お漏らしして下半身は丸出しで、足にしたたるおしっこを拭いてもらうなんて……幼稚園の時以来記憶がない。
「泣かなくていいんだよ」
彼はそう言いながらしゃがんで俺のズボンとパンツに染みこんだおしっこもタオルで拭いてくれた。 見ず知らずの少年のお漏らしの処理をしてくれるなんて、彼はきっとすごく優しい人なんだと思った。
一通り処理が終わると、彼は濡れたズボンとパンツを上げて俺に履かせてくれた。 足もお尻も冷たくて、一瞬ブルッと寒気がした。
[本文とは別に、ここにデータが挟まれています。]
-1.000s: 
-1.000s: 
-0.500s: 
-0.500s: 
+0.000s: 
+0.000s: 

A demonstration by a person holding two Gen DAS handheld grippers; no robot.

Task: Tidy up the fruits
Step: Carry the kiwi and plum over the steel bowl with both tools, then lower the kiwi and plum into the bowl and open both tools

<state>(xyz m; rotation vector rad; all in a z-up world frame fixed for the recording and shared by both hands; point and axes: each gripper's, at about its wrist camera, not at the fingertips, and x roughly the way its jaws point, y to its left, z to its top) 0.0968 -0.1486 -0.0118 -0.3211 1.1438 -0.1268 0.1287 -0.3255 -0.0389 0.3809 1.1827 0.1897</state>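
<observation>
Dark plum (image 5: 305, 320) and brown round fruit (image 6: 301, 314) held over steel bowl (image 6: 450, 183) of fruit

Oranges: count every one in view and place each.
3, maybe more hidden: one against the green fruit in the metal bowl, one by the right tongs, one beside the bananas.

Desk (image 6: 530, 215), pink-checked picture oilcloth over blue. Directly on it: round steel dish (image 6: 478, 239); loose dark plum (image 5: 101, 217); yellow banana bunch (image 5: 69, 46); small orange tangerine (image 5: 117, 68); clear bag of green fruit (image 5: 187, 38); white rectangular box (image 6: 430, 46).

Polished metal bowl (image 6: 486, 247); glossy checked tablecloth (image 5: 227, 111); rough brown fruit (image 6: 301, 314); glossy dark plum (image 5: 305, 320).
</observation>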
濡れたズボンを身に着けるのはすごく気持ちが悪かった。
それでもベルトをしてもらってコートを着せてもらってダブルのコートのボタンをはめるとちょっとだけ落ち着いた。 でも恥ずかしさとショックは消えず、しゃくり上げて泣くのはやめられなかった。
「泣かないで」
俺が泣き止んだのは彼がそう言いながら遠慮がちに抱きしめてくれた時だった。 彼は身長175センチの俺よりまだ背が高く、彼に抱きしめられると俺の顔は彼の胸あたりにあった。 濡れたズボンは冷たかったけど彼の胸は温かくて、すごくほっとした。
「もう泣いちゃだめだよ」
彼のハスキーな声が俺の耳元でそう囁く。
「この事……誰にも言わないで」
俺が彼の前で初めてまともな声を発したのは、自分の保身のためのそんな言葉だった。
それでも彼はちょっと微笑んだ様子でこんなふうに言ってくれた。
「君に恥をかかせるような真似は絶対にしないよ」

 俺が彼の胸を離れると、彼は大きな手で頭をなでてくれた。
俺はその時初めてまともに彼の顔を見た。 白い肌がとても綺麗で、茶色の目は終始優しかった。 短く刈り上げた黒い髪はとても男らしくて、ひ弱な俺とは全然違ってた。
卑猥な落書きがいっぱいのトイレなんかじゃなくて、もっと別な場所で別な出会い方をしたかった。 俺はその時、そんなふうに思っていた。
「さぁ、行こう」
彼はそれから俺を促して個室を出た。俺もすぐに彼の後に続いた。 でもさっきみたいに手をつないでくれるような事はなくて、ちょっと淋しかった。